Norway’s firms take equality to the board

This year is the 30th anniversary of the Sex Discrimination Act, and to add a further dimension to your article ‘Equality is the best policy’ (Personnel Today, 11 January) another set of research findings from Cranfield School of Management and the Equal Opportunities Commission serves to underline just how strong the glass ceiling continues to be in organisations throughout the UK.

Depressing though that is from the perspectives of unfairness and imbalance and the squandering of available talent, this year – at last – just may see the beginnings of a sea change. For while we in the UK hear one organisation after another paying little more than lip service to the need for many more senior women executives and main board directors, in Norway there is real and dramatic change under way.

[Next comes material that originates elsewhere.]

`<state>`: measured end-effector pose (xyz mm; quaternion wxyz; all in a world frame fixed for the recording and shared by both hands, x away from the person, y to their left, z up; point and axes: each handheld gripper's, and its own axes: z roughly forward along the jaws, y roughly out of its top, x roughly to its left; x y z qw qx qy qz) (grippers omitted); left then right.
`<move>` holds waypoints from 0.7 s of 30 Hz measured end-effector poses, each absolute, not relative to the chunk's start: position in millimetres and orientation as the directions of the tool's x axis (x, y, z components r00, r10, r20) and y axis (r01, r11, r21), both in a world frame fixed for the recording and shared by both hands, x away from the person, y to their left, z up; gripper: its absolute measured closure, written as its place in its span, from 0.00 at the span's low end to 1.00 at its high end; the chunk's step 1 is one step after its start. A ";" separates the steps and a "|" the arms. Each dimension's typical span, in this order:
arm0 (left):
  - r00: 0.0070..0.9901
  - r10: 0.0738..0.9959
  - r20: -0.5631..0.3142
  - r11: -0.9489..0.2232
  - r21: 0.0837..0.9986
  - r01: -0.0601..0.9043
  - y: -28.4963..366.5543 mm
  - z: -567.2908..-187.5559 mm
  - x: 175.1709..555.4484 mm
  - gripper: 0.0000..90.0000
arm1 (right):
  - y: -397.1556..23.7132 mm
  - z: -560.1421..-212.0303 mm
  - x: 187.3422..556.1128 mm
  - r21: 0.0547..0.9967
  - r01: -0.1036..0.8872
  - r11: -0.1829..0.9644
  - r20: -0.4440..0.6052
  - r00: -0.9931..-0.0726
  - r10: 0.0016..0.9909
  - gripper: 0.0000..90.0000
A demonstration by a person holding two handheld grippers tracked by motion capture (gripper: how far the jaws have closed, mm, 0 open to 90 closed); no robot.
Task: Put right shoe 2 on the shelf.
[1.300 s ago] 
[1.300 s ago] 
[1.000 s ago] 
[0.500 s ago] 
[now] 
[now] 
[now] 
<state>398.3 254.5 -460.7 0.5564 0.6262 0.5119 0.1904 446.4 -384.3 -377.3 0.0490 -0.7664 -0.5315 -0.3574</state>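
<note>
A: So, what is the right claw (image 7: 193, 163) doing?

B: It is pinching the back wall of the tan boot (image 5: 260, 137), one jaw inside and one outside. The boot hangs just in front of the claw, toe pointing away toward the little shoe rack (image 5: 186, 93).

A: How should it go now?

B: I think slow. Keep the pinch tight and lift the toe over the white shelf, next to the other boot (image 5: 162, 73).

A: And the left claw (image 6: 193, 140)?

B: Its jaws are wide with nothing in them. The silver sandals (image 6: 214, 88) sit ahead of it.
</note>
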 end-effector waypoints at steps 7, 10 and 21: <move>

In Oslo, this year marks major change. Just as in the UK, gender imbalance in boardrooms has been entrenched. Women comprise 10 per cent or less of all directors. And while years of endless debate has produced the apparent recognition of the need for greater progress by senior women, little has really changed. Does that sound familiar?

Now, at last, there is action, not words. Legislation taking effect this summer will require boards of directors of Norwegian companies to be made up of at least 40 per cent women. Those boards that do not meet the requirement will be disqualified and (theoretically at least) will have to cease trading.

Companies in the UK should be sitting up and taking notice. The implied threat of closure may be draconian, but if coercion is the only way to fairly harness the thinking and talents of half of the population, then 30 years on as we are, so be it.